O coronel da reserva do Exército Rubens Pierrotti Jr. foi condenado pela Justiça Militar em uma ação penal movida pelo Ministério Público Militar (MPM). Ele era acusado de crítica indevida e ofensa às Forças Armadas por causa de um livro e de declarações em entrevistas.
O romance “Diários da Caserna: Dossiê Smart: A História que o Exército Quer Riscar”, lançado em 2024, narra histórias reais com nomes de personagens trocados. Na obra, há denúncias contra a cúpula do Exército e oficiais, incluindo o senador Hamilton Mourão (Republicanos-RS), que aparece como o personagem Simão.
A condenação foi decidida na quinta-feira (6) pelo Conselho Especial de Justiça da 1ª Auditoria da 1ª Circunscrição Judiciária Militar, no Rio, por 4 votos a 1. O juiz federal Jorge Marcolino dos Santos, que presidiu o julgamento, votou pela absolvição. Em seguida, quatro generais de brigada votaram pela condenação.
Pierrotti foi condenado à pena mínima, menor que dois anos, e recebeu o benefício do sursis, com condições a cumprir por dois anos.
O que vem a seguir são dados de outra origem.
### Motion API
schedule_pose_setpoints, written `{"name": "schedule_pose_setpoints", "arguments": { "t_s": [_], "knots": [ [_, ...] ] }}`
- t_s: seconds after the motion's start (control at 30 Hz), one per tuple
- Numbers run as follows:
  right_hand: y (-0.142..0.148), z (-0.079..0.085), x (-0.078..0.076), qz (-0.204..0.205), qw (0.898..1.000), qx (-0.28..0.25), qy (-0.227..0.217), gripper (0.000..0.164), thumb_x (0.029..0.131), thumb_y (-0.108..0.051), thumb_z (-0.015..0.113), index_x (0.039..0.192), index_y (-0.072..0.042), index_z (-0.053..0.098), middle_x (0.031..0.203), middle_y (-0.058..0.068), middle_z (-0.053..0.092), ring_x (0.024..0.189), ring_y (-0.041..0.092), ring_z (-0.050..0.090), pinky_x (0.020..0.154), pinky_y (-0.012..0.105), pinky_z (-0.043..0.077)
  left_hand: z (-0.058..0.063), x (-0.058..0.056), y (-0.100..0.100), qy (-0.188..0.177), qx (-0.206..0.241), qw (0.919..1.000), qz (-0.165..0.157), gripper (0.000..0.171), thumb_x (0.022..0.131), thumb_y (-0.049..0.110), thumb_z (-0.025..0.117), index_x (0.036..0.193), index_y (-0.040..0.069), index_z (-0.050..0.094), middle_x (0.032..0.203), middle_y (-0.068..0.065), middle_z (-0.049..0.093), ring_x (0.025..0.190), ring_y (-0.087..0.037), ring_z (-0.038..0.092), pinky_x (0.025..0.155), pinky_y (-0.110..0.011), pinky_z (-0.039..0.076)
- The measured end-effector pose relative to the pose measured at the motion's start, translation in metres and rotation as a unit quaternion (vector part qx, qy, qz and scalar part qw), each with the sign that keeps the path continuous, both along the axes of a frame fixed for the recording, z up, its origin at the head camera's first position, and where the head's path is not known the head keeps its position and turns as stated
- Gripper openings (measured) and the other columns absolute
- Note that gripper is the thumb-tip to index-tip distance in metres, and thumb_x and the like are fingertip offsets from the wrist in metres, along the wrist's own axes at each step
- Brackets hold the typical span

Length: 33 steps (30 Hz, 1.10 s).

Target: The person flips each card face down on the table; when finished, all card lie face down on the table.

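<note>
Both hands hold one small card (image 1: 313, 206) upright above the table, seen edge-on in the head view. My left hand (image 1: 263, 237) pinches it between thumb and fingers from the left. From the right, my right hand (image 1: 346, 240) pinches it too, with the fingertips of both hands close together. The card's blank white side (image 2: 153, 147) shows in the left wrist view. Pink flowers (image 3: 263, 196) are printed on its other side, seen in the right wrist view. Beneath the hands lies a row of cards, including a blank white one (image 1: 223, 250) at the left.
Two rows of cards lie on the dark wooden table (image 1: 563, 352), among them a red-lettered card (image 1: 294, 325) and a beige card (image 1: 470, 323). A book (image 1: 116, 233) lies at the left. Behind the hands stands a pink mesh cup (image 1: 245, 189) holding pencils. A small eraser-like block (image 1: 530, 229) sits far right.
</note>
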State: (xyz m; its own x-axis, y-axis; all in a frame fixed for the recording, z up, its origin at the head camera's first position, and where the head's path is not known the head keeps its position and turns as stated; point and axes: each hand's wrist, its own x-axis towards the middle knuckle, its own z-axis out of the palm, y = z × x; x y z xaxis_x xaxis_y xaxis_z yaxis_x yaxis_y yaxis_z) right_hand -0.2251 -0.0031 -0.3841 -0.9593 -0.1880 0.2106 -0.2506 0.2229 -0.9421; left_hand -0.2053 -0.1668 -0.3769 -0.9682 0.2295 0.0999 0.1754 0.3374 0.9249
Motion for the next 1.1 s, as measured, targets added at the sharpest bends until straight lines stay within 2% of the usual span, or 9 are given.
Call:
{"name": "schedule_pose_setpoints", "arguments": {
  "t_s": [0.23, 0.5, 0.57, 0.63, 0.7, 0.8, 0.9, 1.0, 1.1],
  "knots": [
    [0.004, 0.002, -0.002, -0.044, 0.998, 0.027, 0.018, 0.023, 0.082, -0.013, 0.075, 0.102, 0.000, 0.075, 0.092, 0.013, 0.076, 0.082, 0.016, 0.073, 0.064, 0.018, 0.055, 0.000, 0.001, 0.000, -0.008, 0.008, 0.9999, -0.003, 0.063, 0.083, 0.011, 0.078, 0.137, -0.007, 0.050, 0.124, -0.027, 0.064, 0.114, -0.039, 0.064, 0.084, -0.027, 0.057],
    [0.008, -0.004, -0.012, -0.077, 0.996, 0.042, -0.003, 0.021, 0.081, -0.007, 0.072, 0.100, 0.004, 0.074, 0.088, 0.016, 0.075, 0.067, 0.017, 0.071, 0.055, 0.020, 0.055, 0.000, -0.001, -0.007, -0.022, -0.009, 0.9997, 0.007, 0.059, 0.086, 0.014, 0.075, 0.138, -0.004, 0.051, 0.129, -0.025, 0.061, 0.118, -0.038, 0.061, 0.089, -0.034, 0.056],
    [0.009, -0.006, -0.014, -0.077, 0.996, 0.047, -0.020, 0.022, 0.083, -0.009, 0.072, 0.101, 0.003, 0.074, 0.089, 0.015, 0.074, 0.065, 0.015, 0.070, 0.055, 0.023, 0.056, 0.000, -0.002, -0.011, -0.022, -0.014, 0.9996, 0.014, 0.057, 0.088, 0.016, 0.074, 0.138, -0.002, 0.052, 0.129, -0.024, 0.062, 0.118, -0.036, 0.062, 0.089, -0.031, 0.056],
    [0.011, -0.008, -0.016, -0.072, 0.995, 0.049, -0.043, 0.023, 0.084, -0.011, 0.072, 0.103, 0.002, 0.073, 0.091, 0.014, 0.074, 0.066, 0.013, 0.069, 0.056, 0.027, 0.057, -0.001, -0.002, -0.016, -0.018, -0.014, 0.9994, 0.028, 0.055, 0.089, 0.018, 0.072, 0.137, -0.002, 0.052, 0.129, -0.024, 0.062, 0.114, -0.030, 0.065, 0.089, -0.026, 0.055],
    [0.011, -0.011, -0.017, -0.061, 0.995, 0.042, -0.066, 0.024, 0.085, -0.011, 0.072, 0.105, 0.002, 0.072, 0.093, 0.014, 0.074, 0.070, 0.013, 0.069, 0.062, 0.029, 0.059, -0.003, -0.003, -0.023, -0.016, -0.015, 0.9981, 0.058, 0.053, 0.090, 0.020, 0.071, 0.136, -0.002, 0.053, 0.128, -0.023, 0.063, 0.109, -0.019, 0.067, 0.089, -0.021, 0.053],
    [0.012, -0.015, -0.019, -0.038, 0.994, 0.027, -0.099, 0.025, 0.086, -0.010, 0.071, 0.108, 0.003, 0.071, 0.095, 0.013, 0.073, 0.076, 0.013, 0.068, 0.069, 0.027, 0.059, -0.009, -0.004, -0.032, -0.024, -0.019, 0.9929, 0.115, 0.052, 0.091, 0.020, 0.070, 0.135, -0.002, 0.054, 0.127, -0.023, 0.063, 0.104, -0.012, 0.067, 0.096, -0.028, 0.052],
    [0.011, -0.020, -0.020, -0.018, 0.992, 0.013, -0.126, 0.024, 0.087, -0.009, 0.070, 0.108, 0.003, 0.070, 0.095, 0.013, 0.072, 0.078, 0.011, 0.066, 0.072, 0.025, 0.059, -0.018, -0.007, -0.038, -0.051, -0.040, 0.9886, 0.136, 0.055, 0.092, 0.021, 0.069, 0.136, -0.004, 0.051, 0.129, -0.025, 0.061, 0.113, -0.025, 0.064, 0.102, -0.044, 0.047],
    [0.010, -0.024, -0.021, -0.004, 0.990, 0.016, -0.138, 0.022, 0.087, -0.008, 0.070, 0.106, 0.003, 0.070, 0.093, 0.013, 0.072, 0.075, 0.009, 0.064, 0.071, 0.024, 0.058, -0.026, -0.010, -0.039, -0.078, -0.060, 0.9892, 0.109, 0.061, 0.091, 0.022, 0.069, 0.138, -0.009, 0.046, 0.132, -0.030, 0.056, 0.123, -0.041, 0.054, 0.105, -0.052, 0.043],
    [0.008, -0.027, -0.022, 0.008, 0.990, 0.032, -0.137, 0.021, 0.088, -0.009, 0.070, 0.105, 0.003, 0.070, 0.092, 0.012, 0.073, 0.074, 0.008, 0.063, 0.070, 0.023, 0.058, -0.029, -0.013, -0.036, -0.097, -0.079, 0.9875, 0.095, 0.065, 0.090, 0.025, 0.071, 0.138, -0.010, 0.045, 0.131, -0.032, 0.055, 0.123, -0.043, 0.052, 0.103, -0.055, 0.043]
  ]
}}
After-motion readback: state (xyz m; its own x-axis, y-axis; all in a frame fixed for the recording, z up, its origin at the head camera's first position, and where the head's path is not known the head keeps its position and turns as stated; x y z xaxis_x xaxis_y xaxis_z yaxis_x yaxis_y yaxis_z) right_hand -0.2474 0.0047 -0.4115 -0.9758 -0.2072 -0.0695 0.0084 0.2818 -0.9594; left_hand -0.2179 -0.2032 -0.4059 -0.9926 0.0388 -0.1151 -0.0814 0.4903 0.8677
O coronel pretende recorrer ao Superior Tribunal Militar (STM) e, se necessário, levar o caso ao Supremo Tribunal Federal.
Antes do julgamento, o juiz Jorge Marcolino dos Santos havia rejeitado a denúncia do MPM, mas o STM aceitou a abertura da ação penal por unanimidade, com 14 votos a 0.
Além da ação penal, Pierrotti responde a um Conselho de Justificação no Exército, conhecido como tribunal de honra. Se for condenado nesse processo administrativo, o coronel, que está na reserva há dez anos, pode perder o posto e a patente, além de ter os proventos cassados. O interrogatório ocorreu na sexta-feira (7) diante de três generais. O processo foi instaurado por determinação do comandante do Exército, Tomás Paiva, e está em fase de instrução.
O coronel, que hoje é advogado, acusa ex-colegas de compactuarem com irregularidades na compra de um simulador de apoio de fogo da empresa espanhola Tecnobit. O equipamento custou 13,98 milhões de euros aos cofres públicos, cerca de R$ 32 milhões na época do contrato, em 2010. Pelo câmbio atual, o valor seria de aproximadamente R$ 82,2 milhões.
O Exército e Mourão defendem o negócio e afirmam que ele gerou economia para a corporação. O MPM arquivou as denúncias. A área técnica do Tribunal de Contas da União (TCU) apontou irregularidades no processo após investigação de mais de três anos, mas o plenário da corte arquivou o caso em 2021.
Em entrevistas para divulgar o livro, Pierrotti disse que a tentativa de golpe de Estado liderada pelo ex-presidente Jair Bolsonaro (PL) não avançou por “inépcia dos próprios militares”. Ele também afirmou que a atitude do comando do Exército era “oportunista” e criticou o STM por gastar muito e produzir pouco. O coronel declarou ainda que o Exército se tornou uma “unidade politizada” nos últimos anos.
O MPM entendeu que Pierrotti deveria responder pelos crimes porque “criticou publicamente ato de superior hierárquico” e “propalou fatos, que sabe ser inverídicos, ofendendo a dignidade e abalando o crédito das Forças Armadas”.
O advogado de Pierrotti, André Perecmanis, afirmou que a condenação é uma afronta ao sistema de Justiça brasileiro. Para ele, a decisão diz que Polícia Federal, Ministério Público Federal e Supremo Tribunal Federal são caluniadores. Perecmanis classificou o caso como um descolamento da Justiça Militar com a Constituição e a realidade.
O Exército informou que não comenta decisões da Justiça e que não se pronuncia sobre o processo do Conselho de Justificação, que está em andamento.